I don't care what we would do,

I don't care if we just sat and watched TV all night long...
I would just love to be sitting in the same room with you.
To have lived more,

grown up more...
To know you now.
To talk about that Bluebird.


Thank you for giving me the Bluebird, Mom.
Thank you for all your hard work to make us happy, Dad.

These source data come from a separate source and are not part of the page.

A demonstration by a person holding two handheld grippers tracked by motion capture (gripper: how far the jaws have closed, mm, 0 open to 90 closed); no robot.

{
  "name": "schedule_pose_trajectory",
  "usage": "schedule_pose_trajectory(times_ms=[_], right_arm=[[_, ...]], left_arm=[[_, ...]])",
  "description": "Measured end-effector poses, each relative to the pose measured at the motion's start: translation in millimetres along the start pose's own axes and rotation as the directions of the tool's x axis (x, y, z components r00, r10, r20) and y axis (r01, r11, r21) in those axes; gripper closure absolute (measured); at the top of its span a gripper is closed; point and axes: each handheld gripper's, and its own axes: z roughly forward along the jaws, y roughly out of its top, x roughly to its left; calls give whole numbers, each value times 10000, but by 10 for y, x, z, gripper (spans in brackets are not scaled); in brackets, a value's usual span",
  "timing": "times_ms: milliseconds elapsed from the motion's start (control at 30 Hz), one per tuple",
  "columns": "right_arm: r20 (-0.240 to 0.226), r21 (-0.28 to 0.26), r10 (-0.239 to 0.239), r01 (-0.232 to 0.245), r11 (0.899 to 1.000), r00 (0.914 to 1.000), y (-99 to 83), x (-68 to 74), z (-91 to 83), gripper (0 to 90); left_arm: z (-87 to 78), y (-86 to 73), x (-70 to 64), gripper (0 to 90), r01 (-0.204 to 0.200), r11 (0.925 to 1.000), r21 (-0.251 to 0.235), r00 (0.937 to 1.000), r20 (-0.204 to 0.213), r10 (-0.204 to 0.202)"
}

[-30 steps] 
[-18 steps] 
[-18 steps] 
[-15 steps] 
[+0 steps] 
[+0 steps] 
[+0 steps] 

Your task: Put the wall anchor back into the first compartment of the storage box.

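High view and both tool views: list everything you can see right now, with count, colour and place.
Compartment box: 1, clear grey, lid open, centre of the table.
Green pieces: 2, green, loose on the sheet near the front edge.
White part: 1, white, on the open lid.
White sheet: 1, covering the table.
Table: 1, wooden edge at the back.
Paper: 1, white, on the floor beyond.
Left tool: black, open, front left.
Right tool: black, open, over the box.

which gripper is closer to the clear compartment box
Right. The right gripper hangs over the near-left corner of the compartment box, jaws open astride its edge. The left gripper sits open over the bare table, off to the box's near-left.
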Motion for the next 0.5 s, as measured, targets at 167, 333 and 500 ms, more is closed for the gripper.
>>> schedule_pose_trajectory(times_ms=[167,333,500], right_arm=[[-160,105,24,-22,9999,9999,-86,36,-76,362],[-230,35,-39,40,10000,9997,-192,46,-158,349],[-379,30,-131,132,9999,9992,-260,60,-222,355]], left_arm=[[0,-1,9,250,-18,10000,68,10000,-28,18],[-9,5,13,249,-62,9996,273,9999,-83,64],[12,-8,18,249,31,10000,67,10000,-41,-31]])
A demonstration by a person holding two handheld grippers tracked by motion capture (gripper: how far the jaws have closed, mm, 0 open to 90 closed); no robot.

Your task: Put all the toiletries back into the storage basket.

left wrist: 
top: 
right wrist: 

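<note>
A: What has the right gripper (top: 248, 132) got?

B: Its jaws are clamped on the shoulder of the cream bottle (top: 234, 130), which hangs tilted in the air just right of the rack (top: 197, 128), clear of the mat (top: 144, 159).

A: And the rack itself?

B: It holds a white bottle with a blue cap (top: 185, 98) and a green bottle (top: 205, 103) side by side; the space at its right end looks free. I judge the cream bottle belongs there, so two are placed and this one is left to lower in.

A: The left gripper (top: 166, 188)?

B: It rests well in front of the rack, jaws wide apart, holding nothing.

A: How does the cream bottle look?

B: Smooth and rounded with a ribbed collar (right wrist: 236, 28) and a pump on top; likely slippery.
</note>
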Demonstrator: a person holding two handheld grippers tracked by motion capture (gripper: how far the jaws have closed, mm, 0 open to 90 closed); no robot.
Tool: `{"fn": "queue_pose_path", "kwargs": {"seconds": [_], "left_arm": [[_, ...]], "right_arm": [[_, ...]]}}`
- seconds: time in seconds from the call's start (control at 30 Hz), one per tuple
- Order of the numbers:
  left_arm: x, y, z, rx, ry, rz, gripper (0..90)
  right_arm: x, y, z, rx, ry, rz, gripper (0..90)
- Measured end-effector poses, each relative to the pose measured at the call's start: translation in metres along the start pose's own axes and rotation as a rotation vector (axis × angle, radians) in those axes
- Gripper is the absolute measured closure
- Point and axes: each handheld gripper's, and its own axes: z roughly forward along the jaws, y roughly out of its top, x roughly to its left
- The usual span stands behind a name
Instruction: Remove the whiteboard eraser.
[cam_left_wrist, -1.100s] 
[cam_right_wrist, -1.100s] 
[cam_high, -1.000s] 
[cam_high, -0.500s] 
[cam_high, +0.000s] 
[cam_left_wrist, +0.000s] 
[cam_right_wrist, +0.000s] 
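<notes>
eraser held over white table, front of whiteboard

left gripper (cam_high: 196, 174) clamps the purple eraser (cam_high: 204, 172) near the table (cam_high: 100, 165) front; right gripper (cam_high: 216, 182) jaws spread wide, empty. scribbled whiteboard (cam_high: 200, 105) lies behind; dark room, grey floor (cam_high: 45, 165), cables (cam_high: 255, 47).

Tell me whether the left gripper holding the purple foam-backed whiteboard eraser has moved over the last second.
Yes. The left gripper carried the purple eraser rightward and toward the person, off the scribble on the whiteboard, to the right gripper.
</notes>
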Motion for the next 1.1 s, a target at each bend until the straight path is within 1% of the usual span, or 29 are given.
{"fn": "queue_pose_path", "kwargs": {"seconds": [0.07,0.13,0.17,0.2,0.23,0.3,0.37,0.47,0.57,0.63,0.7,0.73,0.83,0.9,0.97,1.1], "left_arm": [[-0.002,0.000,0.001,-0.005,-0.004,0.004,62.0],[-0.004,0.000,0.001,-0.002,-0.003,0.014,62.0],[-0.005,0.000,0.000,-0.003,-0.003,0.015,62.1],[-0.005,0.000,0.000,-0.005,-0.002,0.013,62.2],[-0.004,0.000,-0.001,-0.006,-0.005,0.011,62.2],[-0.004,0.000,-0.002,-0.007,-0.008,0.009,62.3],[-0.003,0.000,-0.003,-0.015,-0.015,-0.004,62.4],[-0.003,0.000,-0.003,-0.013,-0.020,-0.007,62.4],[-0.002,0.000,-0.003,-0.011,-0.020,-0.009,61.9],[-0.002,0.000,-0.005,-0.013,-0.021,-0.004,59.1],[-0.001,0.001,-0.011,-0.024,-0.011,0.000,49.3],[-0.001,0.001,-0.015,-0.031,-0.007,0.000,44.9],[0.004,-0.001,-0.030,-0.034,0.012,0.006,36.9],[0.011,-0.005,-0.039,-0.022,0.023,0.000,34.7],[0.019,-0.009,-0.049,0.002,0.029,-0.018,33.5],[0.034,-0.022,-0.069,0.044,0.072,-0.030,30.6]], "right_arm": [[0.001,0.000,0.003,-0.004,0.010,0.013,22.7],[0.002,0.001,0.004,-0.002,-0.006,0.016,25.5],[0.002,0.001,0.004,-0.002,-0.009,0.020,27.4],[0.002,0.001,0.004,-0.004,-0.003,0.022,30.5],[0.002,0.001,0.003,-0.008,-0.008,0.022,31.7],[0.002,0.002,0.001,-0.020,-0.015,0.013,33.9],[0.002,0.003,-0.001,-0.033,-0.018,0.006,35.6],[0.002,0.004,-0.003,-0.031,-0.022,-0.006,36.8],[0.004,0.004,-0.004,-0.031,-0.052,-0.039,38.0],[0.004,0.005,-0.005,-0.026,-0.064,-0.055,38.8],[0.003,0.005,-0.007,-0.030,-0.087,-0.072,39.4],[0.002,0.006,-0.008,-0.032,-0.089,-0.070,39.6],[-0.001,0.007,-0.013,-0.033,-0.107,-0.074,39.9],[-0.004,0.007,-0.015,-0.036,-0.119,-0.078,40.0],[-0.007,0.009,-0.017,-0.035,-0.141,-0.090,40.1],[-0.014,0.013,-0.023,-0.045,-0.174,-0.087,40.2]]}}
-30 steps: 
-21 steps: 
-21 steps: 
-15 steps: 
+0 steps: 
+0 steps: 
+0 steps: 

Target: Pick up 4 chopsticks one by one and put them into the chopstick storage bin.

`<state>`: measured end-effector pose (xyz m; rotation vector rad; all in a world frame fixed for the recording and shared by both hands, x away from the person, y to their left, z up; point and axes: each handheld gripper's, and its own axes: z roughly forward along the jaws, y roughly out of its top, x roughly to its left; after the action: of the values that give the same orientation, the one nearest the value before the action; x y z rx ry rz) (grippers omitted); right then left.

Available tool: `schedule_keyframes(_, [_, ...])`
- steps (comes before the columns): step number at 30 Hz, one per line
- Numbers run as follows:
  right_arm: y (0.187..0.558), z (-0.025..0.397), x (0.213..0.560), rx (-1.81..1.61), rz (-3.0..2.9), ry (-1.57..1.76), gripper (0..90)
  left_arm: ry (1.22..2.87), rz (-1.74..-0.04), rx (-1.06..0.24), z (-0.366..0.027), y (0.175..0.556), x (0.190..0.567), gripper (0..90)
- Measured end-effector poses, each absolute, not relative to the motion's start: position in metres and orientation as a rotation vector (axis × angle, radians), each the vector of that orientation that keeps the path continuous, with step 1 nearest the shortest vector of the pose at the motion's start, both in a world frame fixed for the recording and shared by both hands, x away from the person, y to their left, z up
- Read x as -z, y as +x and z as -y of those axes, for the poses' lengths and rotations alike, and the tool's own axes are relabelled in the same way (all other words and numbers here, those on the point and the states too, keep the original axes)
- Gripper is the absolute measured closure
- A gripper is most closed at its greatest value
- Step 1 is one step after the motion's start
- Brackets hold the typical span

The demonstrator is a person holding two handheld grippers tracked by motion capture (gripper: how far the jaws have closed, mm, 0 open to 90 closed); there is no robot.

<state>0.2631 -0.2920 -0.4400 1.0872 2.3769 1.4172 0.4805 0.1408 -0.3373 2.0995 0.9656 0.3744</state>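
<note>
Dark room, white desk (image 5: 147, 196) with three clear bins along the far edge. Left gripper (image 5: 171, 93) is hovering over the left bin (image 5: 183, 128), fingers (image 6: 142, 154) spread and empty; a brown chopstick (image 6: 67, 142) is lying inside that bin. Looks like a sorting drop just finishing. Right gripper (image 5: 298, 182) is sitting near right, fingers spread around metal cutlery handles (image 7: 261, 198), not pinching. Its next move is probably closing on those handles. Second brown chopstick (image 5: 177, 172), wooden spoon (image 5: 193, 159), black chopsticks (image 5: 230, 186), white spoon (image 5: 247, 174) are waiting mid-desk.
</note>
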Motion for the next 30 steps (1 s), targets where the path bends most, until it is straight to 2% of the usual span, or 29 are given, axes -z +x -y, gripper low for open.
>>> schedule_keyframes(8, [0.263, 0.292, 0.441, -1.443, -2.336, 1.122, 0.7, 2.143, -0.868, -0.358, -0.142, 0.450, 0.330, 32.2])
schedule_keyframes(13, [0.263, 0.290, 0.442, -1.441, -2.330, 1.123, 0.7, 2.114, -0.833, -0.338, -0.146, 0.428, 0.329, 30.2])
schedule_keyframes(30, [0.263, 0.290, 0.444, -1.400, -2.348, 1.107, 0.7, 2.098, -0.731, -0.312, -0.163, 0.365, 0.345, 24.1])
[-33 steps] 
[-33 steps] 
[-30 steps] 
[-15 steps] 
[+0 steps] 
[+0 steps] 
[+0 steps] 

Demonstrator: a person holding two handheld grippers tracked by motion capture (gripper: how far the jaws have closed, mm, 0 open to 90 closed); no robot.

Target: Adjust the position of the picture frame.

And thank you for rushing in the other day,
bridging the distance,
and letting me know you see me,
see us.
That you are still here with me and with us
and that you love me and love us.


I love you too ----
and I miss you so much.

How grateful are we,
that we have been given the blessing of you --
and your legacy of love and happiness.

We all Love you.



May the Lord Bless You and Keep You

May the good Lord bless and keep you,

Whether near or far away.
May you find that long awaited, 

Golden day today...

May your troubles all be small ones,
And your fortune ten times ten,
May the good Lord bless and keep you,

Til we meet again....


May you walk with the sunlight shining,
An' a Bluebird in every tree
May there be a silver lining,
back of every cloud you see...

Fill your dreams of sweet tomorrows
Never mind what might have been.
May the good Lord bless an' keep you,
Till we meet again...

May the good Lord bless an' keep you,
Til we meet again.

(words and music: Meredith Wilson)


Directions to here:

I am embarrassed to say that the Bluebird has been buried on a shelf for the last several years.
(the symbolism of that, is a whole other blogpost in itself)
;)
I'm happy to say that I found the Bluebird and have moved it into the living room, to the window, next to the couch, where I can see it when I journal and read.